Вот другой рассказ, другого великого писателя, Достоевского: «Мужик Марей». Рассказ, где колыхнулось такое глубокое страдание, где вместилось столько русского горя, молчаливого, мучительного… Где как бы вскипела волна горького гнева и, прокатившись из края в край изболевшей души мученика, омыв ее, нежданно высветила душу эту такой неподдельной любовью к своему страдальцу-народу. Сколько ни погружайся в целительные родниковые струи, бьющие откуда-то со дна этого, небольшого по объему, произведения, дна не достать — это история народа и его будущее. Вечен великий народ, и он вечно будет выводить вперед своих мыслителей, страдальцев, заступников, творцов. Нет, такое кинематографу пока не по плечу. И в этом нет беды.

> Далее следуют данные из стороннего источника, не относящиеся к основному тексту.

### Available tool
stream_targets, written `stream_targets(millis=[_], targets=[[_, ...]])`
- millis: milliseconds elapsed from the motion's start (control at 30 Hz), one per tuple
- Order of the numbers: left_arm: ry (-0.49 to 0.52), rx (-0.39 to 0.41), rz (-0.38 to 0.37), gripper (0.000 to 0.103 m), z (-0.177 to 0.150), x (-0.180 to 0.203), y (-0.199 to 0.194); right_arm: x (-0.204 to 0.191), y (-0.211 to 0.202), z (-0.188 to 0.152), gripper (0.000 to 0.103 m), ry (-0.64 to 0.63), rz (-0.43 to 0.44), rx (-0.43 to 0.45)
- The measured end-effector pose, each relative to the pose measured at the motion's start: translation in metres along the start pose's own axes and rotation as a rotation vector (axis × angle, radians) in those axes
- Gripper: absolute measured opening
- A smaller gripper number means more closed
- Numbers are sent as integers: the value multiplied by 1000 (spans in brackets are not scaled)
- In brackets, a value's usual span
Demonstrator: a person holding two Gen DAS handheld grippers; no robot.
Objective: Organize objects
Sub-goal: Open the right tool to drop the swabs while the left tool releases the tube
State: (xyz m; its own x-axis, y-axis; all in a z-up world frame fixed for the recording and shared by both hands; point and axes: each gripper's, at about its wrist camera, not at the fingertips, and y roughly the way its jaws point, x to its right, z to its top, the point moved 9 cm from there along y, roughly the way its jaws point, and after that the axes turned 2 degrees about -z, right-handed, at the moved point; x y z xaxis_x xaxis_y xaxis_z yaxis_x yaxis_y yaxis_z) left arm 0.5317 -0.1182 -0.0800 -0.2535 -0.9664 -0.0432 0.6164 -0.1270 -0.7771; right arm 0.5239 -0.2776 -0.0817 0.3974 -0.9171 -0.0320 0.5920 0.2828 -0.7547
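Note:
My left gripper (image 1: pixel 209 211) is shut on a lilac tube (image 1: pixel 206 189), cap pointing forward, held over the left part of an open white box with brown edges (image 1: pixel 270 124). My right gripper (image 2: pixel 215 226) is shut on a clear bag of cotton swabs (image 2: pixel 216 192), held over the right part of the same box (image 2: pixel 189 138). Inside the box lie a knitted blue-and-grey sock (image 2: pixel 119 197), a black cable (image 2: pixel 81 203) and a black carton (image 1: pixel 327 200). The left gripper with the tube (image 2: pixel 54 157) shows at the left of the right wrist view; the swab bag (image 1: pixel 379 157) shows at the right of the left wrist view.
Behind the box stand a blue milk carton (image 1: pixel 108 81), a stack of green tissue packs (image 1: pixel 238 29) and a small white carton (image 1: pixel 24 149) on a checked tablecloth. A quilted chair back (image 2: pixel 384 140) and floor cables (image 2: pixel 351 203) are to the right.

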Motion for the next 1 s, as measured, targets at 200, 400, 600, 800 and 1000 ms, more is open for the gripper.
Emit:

Кино поистине восьмое чудо света, не надо только ему гоняться за литературой. Тем скорее оно обретет свою
литературу, не будет на плоский экран проецировать объемные фигуры, созданные магией слова. Этот волшебник многому уже научился, фокусы его становятся все загадочнее, все умнее и порой перестают быть фокусами, становятся — чудом. Он молод и силен, всегда на виду — он еще развернется, заставит уважать себя.